Tom Clancy’s The Division 2 (Xbox One, PS4, PC)
You can play the majority of Tom Clancy’s The Division 2 by yourself, but that real way to play the game is to invite three of your closest friends and brave the toughest missions together. Enemy scaling means that you’ll face tougher challenges, but with allies by your side to revive you if you go down, you’ll still be ready to brave the apocalypse and save the United States from total collapse.
Alongside the campaign, side missions, and endgame content, The Division 2 brings back the Dark Zone player-versus-player area. Long wolves might encounter trouble, but with someone watching your back as you search for the game’s best loot, you can survive and show other players what you’re made of.
Read our full The Division 2 review
New Super Mario Bros. U Deluxe (Switch)
The Mario series has always been appropriate for all age groups, but the 2D games’ difficulty could sometimes throw a wrench in kids’ enjoyment. New Super Mario Bros. U Deluxe for Nintendo Switch manages to avoid this by including two additional characters – Toadette and Nabbit – who have enhanced abilities that will keep them alive as older players brave levels’ obstacles as Mario. Up to four players can enjoy the game simultaneously, and the Switch version even comes with extra challenges as the New Super Luigi U expansion.
Despite not being as massive or ambitious as Super Mario Odyssey, New Super Mario Bros. U Deluxe is one of the best cooperative platformers around. Its levels are creatively designed and make use of several different power-ups and special abilities, and they’re filled with secrets to keep players busy for hours, days, or weeks at a time.

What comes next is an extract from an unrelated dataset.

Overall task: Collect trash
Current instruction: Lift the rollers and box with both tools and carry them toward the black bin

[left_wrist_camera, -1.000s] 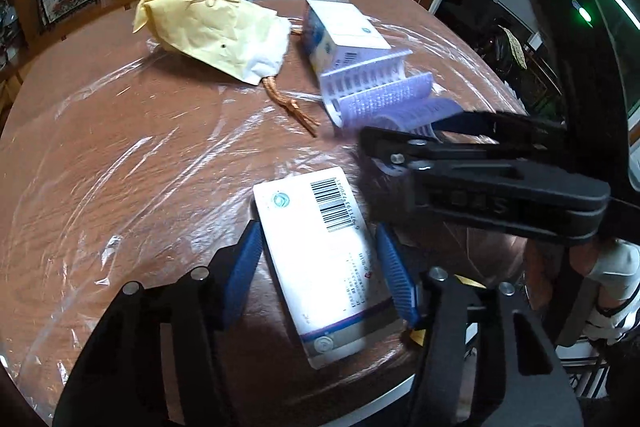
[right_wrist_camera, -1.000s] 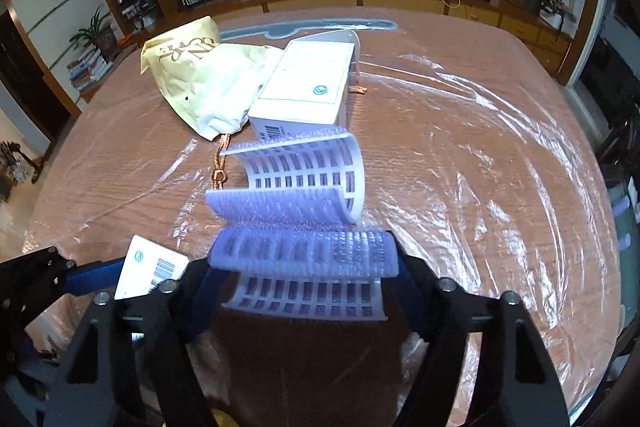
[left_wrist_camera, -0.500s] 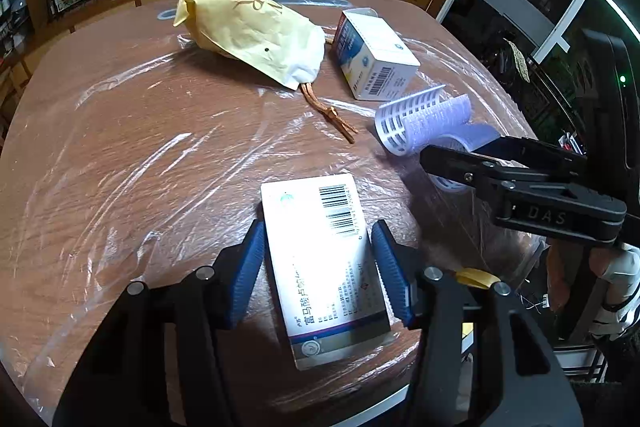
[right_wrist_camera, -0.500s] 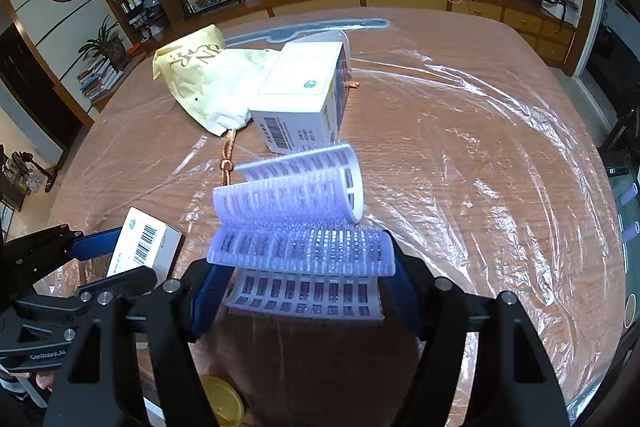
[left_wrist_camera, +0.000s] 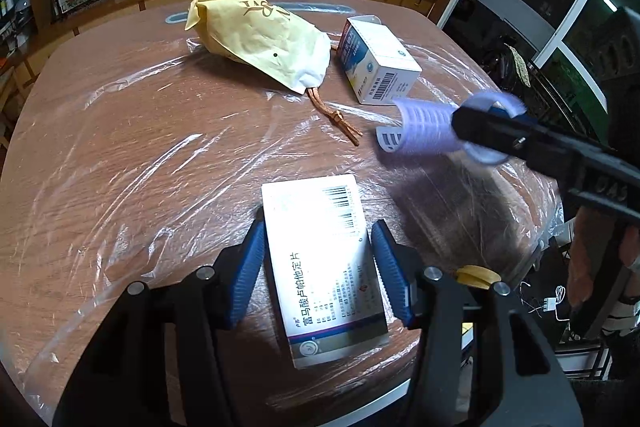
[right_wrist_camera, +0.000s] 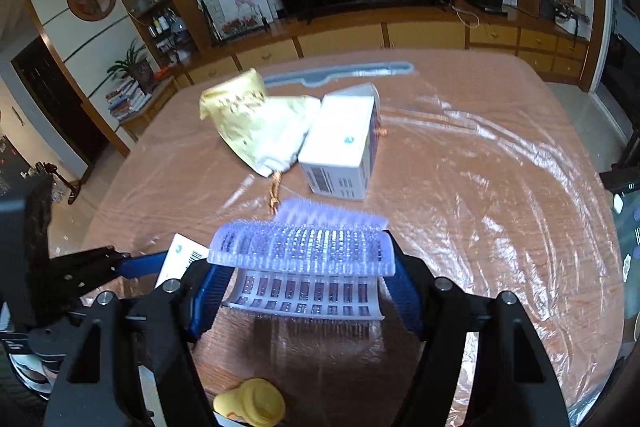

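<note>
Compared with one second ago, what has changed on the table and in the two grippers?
The right gripper has lifted the purple hair rollers higher off the table; they look blurred from motion. The left gripper still clamps the flat medicine box. The yellow bag and white carton have not moved.

Open table to the left and right, clutter at the far middle

Broad stretches of the plastic-covered table (left_wrist_camera: 120, 155) are lying bare on the left and, in the right wrist view, on the right. The yellow bag (left_wrist_camera: 260, 35) and the white-and-blue box (left_wrist_camera: 378, 65) are sitting side by side toward the far edge, blocking the middle, with the bag's brown cord (left_wrist_camera: 336, 115) trailing into the gap in front. The right gripper (left_wrist_camera: 480, 131) is crossing the near right side.
</note>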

Read our full New Super Mario Bros. U Deluxe review
Borderlands 2 (Xbox One, PS4, Xbox 360, PS3, PS Vita, PC)
Gearbox’s Borderlands 2 took the loot-hunting open-world shooting formula of the original game and gave it a better story with more entertaining characters. The result was one of the most beloved first-person games of all time, and one that is even better when you’re playing it with a buddy.
As you explore the wastelands and destroyed buildings Borderlands 2 scatters throughout its world, you must use a combination of crazy weapons and your characters’ unique abilities to survive, and things get a little easier when you have a partner by your side. As we wait another 30 years for the third game to be announced, you can play Borderlands 2 on practically any platform, including the Vita.
Read our full Borderlands 2 review
Diablo III (Xbox One, PS4, Xbox 360, PS3, Switch, PC, Mac)
The game began with a bit of a rough launch, but Blizzard’s Diablo III has grown into a phenomenal action-role-playing game from the king of the genre. Its campaign is short but sweet, packing in a ton of action and several boss battles where you and some friends can tear through mountains of enemies in search of better gear.
With multiple classes to choose from, the Reaper of Souls expansion, and a steady stream of new content being released through “seasons,” Diablo III is a hobby-grade game that gets even better when you bring some friends along for the ride.
Read our full Diablo III review
Pokémon: Let’s Go (Switch)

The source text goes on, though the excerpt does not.